* _PROBLEM_: Find the word "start" in the data, then copy each line where it is found.

* _DATA SECTION_:
※
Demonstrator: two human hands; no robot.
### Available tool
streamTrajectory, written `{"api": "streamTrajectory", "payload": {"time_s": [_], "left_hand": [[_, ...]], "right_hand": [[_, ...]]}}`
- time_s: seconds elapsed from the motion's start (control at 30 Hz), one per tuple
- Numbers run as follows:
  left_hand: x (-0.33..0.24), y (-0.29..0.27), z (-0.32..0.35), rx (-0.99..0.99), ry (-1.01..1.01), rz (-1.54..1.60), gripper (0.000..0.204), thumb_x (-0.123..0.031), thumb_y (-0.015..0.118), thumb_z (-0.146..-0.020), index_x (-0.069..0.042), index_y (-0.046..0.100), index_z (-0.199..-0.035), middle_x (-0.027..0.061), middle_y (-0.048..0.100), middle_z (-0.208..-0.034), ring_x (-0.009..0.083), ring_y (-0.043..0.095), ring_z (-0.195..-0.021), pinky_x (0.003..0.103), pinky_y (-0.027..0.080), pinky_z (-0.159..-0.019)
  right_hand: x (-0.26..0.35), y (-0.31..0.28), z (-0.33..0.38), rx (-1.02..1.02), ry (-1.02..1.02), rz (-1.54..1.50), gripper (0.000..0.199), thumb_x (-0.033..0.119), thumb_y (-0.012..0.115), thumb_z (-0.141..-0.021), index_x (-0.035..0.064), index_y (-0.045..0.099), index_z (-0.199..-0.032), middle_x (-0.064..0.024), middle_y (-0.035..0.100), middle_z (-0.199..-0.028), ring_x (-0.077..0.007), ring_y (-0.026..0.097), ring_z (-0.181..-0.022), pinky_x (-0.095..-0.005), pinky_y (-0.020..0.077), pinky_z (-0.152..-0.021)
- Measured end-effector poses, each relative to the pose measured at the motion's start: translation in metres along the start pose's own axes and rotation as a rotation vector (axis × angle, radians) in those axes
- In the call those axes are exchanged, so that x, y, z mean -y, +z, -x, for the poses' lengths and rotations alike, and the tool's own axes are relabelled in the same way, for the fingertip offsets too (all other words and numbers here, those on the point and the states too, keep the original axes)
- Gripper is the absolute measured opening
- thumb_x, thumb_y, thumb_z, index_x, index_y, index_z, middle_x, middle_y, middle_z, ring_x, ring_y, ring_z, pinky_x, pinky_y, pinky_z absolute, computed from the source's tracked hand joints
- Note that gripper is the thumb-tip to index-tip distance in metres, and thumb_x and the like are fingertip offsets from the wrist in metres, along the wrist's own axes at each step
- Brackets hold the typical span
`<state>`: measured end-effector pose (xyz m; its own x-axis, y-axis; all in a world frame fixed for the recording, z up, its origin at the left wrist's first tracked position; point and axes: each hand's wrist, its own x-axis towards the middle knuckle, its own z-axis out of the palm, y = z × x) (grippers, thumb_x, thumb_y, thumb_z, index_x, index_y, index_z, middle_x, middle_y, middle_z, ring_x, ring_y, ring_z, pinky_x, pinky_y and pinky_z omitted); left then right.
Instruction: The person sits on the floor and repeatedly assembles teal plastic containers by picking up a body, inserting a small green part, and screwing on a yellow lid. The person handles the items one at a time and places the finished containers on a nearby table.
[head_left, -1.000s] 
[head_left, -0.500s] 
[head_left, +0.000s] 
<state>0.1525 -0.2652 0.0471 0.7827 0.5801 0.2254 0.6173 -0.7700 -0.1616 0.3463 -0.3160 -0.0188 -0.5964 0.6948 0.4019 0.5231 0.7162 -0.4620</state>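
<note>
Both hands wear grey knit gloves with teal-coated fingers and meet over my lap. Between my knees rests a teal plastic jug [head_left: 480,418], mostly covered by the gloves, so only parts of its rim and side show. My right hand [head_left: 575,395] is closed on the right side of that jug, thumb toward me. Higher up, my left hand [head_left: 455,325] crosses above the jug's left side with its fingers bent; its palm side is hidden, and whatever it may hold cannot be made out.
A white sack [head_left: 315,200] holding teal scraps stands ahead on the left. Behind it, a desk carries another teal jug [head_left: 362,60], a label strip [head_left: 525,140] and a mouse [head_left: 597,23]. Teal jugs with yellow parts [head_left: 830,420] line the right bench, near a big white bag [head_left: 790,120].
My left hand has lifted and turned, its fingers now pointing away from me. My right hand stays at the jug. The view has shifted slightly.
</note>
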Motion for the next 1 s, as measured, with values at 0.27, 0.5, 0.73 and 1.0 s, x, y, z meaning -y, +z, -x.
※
* _EXERCISE RESULT_:
- time_s: seconds elapsed from the motion's start (control at 30 Hz), one per tuple
- Measured end-effector poses, each relative to the pose measured at the motion's start: translation in metres along the start pose's own axes and rotation as a rotation vector (axis × angle, radians) in those axes

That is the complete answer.